# why are ece primus planes so expensive?



## adidat (23 Nov 2011)

the item in question

for something thats made of crappy pressed steel components how do they get the high price tag?

for that price you could get a no.4 and a block plane from QS and still have change

adidat


----------



## LuptonM (23 Nov 2011)

I believe that our fellow member, Jimi, has nearly exhausted the world supply of lignum vitae, thereby hyper inflating its market value.


----------



## pedder (23 Nov 2011)

If you buy at Dieter Schmid it is only 123 €. Don't know how Rutlans makes it's prices.

EDIT: 123€ is for the hormbeam sole. LV sole is 179€.

It's made in europe by workmen who need to feed their family. Who pay taxes and health insurance. And like Thos. Flinn in Sheffield they are the last of their kind.

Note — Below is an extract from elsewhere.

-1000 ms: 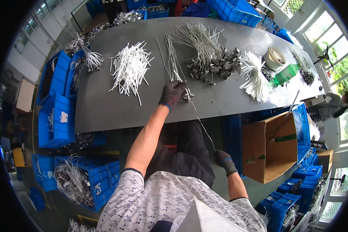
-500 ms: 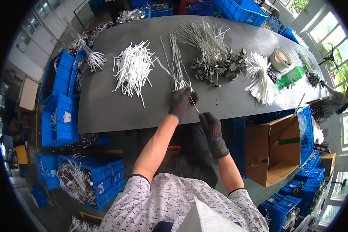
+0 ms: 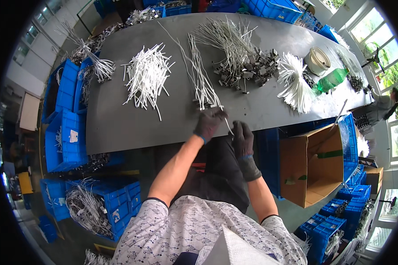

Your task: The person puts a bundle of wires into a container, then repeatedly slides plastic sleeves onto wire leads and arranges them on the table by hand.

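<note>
1. Left hand [image 3: 209, 123] in a dark glove was sitting right at the near edge of the grey table [image 3: 119, 123], fingers curled in around the end of a thin white wire [image 3: 227, 126]. Looked like a light pinch, but the glove hid the actual contact, so I couldn't tell how tight.
2. Right hand [image 3: 243, 138], also gloved, was just beside the left one, a bit off the table edge over the person's lap. Fingers were mostly together and pointing up toward the wire's lower end. Whether it really had hold of the wire, I couldn't tell.
3. The wire ran slantwise between the two hands, just below a long bundle of white wires with metal ends [image 3: 201, 84] lying on the table.
4. Left of that bundle was a loose heap of white ties [image 3: 147, 77]. Behind it was a pile of small metal clips [image 3: 247, 70] tangled with more wires.
5. Off to the right: a fan of white ties [image 3: 295, 85], a tape roll [image 3: 319, 61] and a green bottle [image 3: 331, 80].
6. An open cardboard box [image 3: 314, 165] stood on the floor at the right, and blue crates [image 3: 68, 128] were stacked on the left.
</note>
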Motion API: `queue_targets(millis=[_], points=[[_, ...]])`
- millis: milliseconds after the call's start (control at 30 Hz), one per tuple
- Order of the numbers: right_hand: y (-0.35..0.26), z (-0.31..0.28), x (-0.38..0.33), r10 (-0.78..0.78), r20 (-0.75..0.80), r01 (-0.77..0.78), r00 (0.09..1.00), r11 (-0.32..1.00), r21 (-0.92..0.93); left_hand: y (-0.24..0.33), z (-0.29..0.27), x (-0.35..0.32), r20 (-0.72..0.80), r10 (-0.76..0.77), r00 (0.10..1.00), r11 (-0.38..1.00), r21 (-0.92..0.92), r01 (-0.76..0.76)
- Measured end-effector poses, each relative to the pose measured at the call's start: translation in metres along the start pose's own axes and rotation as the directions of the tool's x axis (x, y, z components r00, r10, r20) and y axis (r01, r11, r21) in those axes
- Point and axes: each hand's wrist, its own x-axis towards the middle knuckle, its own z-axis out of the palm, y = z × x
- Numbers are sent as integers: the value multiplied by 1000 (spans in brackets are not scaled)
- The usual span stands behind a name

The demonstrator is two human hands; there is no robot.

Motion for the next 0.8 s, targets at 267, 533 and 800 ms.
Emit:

If you ever worked with a wooden plane with LV sole you will qhave another view of all that shinny metal. 
I prefere the hammer adjuster, though.


Cheers
Pedder


----------



## woodbloke (23 Nov 2011)

pedder":3511dm08 said:


> If you ever worked with a wooden plane with LV sole you will have another view of all that shinny metal.
> I prefer the hammer adjuster, though.
> 
> Cheers
> Pedder



...like this one, an Ulmia Reform







that I stripped apart:






...took all the old, icky :-& varnish off:






and re-finished it. I paid £12 for mine from Penny Farthing Tools a few years ago and it is a lovely thing to use, although I don't use it all that much - Rob


----------



## Max Power (23 Nov 2011)

(It's made in europe by workmen who need to feed their family. Who pay taxes and health insurance. And like Thos. Flinn in Sheffield they are the last of their kind.)
=D> =D> =D> 
Well said Pedder
If we dont support these sort of companies , they wont be around in the future, hence Ive got Cliftons (hammer)


----------



## bosshogg (23 Nov 2011)

Simple, you find a pillock with loads of dosh, advertise it with a shiny picture, add a large price to it, and viola 'simples'...bosshogg



> A fool and his money is soon parted. #-o


----------



## Dibs-h (23 Nov 2011)

I saw a Mathieson plane at Harrogate for £260 - ooooo! So tempted, but left it alone. My current slope is a modest gradient - no need to swap it for a steeper gradient (yet).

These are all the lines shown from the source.